If I had kept it and kept in good condition. That would be the closest I ever had to a retirement plan.
In February 1973, as a 10-year old, I bought the first edition of the new UK edition of Spider-Man Comics Weekly for 5 points from my local store – and addiction has continued for a couple of years.
Previously, my comic selection was something called Whizzer and Chips. Now Spider-Man introduced me to the dark and alarming world of adult superheroism that is associated with depression, frustration and failure for the girl. The terrible life of Peter Parker convincingly and temptingly imitated her banal humiliation; Therefore, her alter ego was a compelling challenge for fantasy.
His inventor, Stan Lee (until 1973 he was the publisher and chief commander, did not actually write any more), created the fun "editorial letters" for his fans, and soon we were dedicated to Hulk, Fantastic Four X-Men, Iron Man and others. – and is aware of Lee as an avuncular figure.
Marvel Comics is sometimes described as the "French New Wave" outfit for DC Comics for the environmentally friendly Hollywood studio world, whose work was more humble: Lee introduced real superheroes with real problems and real vulnerabilities.
So to some extent it's strange that Marvel really used his huge myths of films for the very end of the 90's. There were men in black; The first Blade was terrific, and the first X-Men was challenging, exciting and strange. Then Spider-Man started in 2002, reminding me of my long lost luck, and now this character seems to be getting more often than Doctor Who. And almost every time Lee gave herself a hamster cat.
For less than 20 years, Lee had become a commanding officer, the film's superhero god Odin. That was if he had always been there. To a large extent thanks to Lee and what he created, now superhero films dominate the landscape for good or bad.
These are modern Hollywood tentpoints: they are not New Wave, but also the theory that actors can not really make it big until they are ready to drag on a superhero costume with a strong lycra. A democratic business that talks fans through social media and honestly attends fan clubs: this is the concept that Lee and Marvel have set up very much. And the whole idea of a franchise – where else did it happen, but in a comic book – a continual repetition of one set of characters?

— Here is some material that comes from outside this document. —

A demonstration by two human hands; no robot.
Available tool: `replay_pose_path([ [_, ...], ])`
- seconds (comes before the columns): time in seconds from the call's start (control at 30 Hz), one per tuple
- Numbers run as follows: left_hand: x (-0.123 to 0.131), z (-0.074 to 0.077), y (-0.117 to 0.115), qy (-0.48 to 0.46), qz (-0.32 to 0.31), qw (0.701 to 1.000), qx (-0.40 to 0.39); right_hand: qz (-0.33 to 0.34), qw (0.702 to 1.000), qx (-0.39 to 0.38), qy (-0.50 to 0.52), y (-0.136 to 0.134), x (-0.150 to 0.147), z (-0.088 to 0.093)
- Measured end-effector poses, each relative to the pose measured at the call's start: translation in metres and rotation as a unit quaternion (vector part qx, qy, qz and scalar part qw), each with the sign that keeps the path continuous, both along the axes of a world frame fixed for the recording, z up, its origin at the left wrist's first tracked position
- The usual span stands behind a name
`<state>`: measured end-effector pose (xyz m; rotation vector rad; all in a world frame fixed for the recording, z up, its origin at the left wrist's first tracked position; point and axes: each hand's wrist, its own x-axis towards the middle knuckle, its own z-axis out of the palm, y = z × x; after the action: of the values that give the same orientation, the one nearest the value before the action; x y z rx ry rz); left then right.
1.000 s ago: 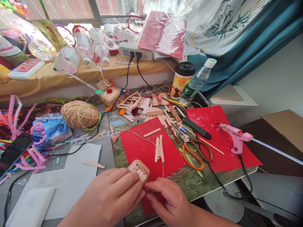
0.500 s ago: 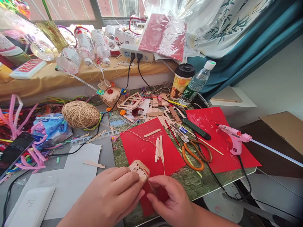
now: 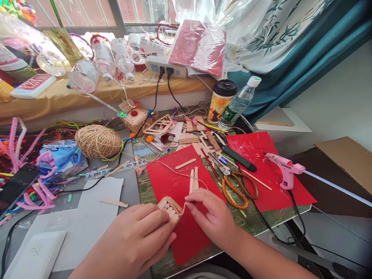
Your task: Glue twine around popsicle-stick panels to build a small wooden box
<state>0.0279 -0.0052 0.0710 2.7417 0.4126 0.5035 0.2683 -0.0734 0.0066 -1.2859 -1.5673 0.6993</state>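
Observation:
A small craft-stick box (image 3: 168, 207) with twine around its sides is gripped by my left hand (image 3: 136, 236), whose fingers cover much of it. To its right, my right hand (image 3: 212, 217) pinches the jute twine (image 3: 185, 205) between thumb and forefinger, close to the box's corner. From there the strand loops back over the red sheet (image 3: 162, 174) toward the twine ball (image 3: 99, 141) at the left. Loose craft sticks (image 3: 192, 180) lie on the sheet just beyond my right hand.
Orange-handled scissors (image 3: 235, 192) and a green utility knife (image 3: 238, 158) lie right of the sheet. A pink glue gun (image 3: 286, 166) with its cord rests on another red sheet. A lidded cup (image 3: 222, 102) and a water bottle (image 3: 238, 102) stand behind. A white power bank (image 3: 43, 255) lies front left.
My right hand has moved up and away from near the box's lower side, drawing the twine up beside the corner. My left hand stays on the box.

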Motion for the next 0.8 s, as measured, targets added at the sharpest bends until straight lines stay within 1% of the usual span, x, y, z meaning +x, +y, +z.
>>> replay_pose_path([
  [0.1, 0.000, 0.000, 0.001, -0.005, -0.001, 1.000, -0.005, 0.032, 0.999, 0.012, 0.012, 0.011, -0.001, 0.004],
  [0.23, 0.001, 0.001, 0.001, -0.010, -0.001, 1.000, -0.002, 0.067, 0.997, -0.011, 0.025, 0.031, -0.003, 0.005],
  [0.3, 0.001, 0.002, 0.001, -0.010, 0.001, 1.000, -0.001, 0.069, 0.997, -0.015, 0.014, 0.039, -0.004, 0.004],
  [0.37, 0.001, 0.002, 0.001, -0.016, 0.001, 1.000, 0.005, 0.051, 0.999, 0.003, -0.014, 0.040, -0.001, 0.006],
  [0.4, 0.001, 0.002, 0.001, -0.018, -0.001, 1.000, 0.008, 0.039, 0.999, 0.016, -0.033, 0.036, 0.003, 0.007],
  [0.47, -0.001, 0.002, 0.002, -0.022, -0.006, 1.000, 0.016, 0.022, 0.997, 0.038, -0.069, 0.020, 0.018, 0.011],
  [0.57, -0.005, -0.001, 0.004, -0.035, -0.020, 0.999, 0.026, -0.021, 0.993, 0.047, -0.110, -0.021, 0.060, 0.011],
  [0.6, -0.006, -0.002, 0.005, -0.038, -0.021, 0.999, 0.029, -0.068, 0.989, 0.051, -0.118, -0.036, 0.079, 0.009],
  [0.63, -0.008, -0.004, 0.006, -0.038, -0.020, 0.999, 0.034, -0.140, 0.980, 0.066, -0.122, -0.050, 0.099, 0.005],
  [0.67, -0.009, -0.005, 0.006, -0.041, -0.022, 0.998, 0.038, -0.257, 0.955, 0.091, -0.113, -0.061, 0.119, -0.001],
  [0.7, -0.010, -0.007, 0.007, -0.043, -0.023, 0.998, 0.045, -0.387, 0.913, 0.094, -0.086, -0.069, 0.139, -0.007],
  [0.73, -0.010, -0.008, 0.007, -0.046, -0.025, 0.997, 0.050, -0.491, 0.867, 0.074, -0.040, -0.074, 0.157, -0.014],
  [0.77, -0.010, -0.009, 0.007, -0.050, -0.028, 0.997, 0.056, -0.530, 0.846, 0.061, -0.016, -0.076, 0.174, -0.021],
  [0.8, -0.010, -0.009, 0.007, -0.051, -0.031, 0.996, 0.060, -0.550, 0.834, 0.052, -0.002, -0.075, 0.188, -0.027],
])
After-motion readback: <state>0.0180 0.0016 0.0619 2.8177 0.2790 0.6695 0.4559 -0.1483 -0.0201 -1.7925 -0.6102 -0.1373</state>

On a very late day, Lee became Hollywood's last great maker of mole: Walt Disney from masquerade fighters. He seems to have existed before and after someone like Pixar John Lassiter – he started a comic book at the end of the 1930s, but his work, however, was very recent.
In some ways, after retirement, he became a serious Hollywood figure and was definitely one of the few active players who had seen an active US military service during the Second World War. When he appeared as a veteran veteran Avenger of Age of Ultron or a Captain America movie, it would have been very personal.
Lee and Marvel always had a touch of Midas: when they abandoned their rights to Hulku at the beginning of the last decade, Ang Lee's director released a version of the movie I really liked, but elsewhere I got very cool. When Marvel re-acquired the rights to the Hulk, the result was first surprisingly terrible film with Edward Norton – and Hulk only really came in as part of the Avengers.
Now that in commercial Hollywood dominated by leaders and focus groups, the real individual who visually brings a shot is a real rarity. Probably Stan Lee is the latest of this kind: the American pop culture legend.